** Task **
Repeat the entire listing exactly as written.
****************************************
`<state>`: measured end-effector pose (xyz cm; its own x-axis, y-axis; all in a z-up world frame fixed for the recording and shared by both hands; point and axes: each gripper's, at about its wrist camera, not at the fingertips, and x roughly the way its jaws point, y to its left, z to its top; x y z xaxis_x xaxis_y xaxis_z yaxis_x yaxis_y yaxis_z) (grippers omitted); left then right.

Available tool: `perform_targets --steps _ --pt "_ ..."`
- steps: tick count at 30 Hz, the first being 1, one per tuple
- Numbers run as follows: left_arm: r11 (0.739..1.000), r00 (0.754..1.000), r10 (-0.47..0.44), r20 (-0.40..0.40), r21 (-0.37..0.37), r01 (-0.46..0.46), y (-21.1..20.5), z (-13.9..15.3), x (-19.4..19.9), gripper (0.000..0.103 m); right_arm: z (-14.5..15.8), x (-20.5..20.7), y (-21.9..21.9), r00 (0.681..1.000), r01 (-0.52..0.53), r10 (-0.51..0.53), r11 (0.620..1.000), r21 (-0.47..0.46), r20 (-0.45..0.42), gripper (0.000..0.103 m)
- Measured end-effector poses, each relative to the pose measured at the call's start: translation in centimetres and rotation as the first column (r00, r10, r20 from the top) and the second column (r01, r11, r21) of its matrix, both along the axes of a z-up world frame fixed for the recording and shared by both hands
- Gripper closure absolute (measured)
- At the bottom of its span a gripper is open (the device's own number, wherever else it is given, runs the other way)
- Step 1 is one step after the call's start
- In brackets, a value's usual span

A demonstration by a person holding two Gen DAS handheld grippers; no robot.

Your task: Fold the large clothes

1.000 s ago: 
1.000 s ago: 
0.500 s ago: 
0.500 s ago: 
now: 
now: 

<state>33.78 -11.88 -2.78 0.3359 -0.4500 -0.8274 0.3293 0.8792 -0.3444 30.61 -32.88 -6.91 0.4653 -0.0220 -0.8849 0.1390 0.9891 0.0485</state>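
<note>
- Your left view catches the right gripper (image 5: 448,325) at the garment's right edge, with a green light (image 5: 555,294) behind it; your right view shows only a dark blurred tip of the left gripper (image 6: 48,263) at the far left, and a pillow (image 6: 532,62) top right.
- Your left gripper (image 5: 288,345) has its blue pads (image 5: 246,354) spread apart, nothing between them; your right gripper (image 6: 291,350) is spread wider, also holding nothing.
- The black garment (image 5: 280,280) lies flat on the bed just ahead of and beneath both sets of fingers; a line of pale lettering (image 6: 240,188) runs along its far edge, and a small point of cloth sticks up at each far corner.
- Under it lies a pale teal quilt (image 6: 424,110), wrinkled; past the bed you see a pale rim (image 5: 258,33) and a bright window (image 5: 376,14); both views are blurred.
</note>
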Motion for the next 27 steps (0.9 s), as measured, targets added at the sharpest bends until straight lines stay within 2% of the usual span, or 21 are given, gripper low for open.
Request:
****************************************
** Solution for this problem **
`<state>`: measured end-effector pose (xyz cm; its own x-axis, y-axis; all in a z-up world frame fixed for the recording and shared by both hands; point and axes: each gripper's, at about its wrist camera, not at the fingertips, and x roughly the way its jaws point, y to its left, z to its top; x y z xaxis_x xaxis_y xaxis_z yaxis_x yaxis_y yaxis_z) (grippers omitted); left then right.

Available tool: `perform_targets --steps _ --pt "_ ..."`
- steps: tick count at 30 Hz, the first being 1, one per tuple
- Numbers run as follows: left_arm: r11 (0.739..1.000), r00 (0.754..1.000), r10 (-0.47..0.44), r20 (-0.40..0.40), r21 (-0.37..0.37), r01 (-0.46..0.46), y (-21.1..20.5), z (-13.9..15.3), x (-19.4..19.9), gripper (0.000..0.103 m); right_arm: z (-14.5..15.8), x (-20.5..20.7), y (-21.9..21.9), r00 (0.681..1.000), r01 (-0.52..0.53), r10 (-0.51..0.53), r11 (0.620..1.000), r21 (-0.47..0.46), r20 (-0.45..0.42), gripper (0.000..0.103 m)
- Measured end-effector poses, each relative to the pose measured at the call's start: translation in centimetres and rotation as the first column (r00, r10, r20 from the top) and the second column (r01, r11, r21) of its matrix, both along the axes of a z-up world frame fixed for the recording and shared by both hands
- Gripper closure absolute (measured)
- At the bottom of its span a gripper is open (the device's own number, wherever else it is given, runs the other way)
- Step 1 is one step after the call's start
- In brackets, a value's usual span

A demonstration by a person holding two Gen DAS handheld grippers; no robot.

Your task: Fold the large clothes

1.000 s ago: 
1.000 s ago: 
0.500 s ago: 
0.500 s ago: 
now: 
now: 

<state>33.78 -11.88 -2.78 0.3359 -0.4500 -0.8274 0.3293 0.8792 -0.3444 30.61 -32.88 -6.91 0.4653 -0.0220 -0.8849 0.1390 0.9891 0.0485</state>
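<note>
- Your left view catches the right gripper (image 5: 448,325) at the garment's right edge, with a green light (image 5: 555,294) behind it; your right view shows only a dark blurred tip of the left gripper (image 6: 48,263) at the far left, and a pillow (image 6: 532,62) top right.
- Your left gripper (image 5: 288,345) has its blue pads (image 5: 246,354) spread apart, nothing between them; your right gripper (image 6: 291,350) is spread wider, also holding nothing.
- The black garment (image 5: 280,280) lies flat on the bed just ahead of and beneath both sets of fingers; a line of pale lettering (image 6: 240,188) runs along its far edge, and a small point of cloth sticks up at each far corner.
- Under it lies a pale teal quilt (image 6: 424,110), wrinkled; past the bed you see a pale rim (image 5: 258,33) and a bright window (image 5: 376,14); both views are blurred.
</note>
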Motion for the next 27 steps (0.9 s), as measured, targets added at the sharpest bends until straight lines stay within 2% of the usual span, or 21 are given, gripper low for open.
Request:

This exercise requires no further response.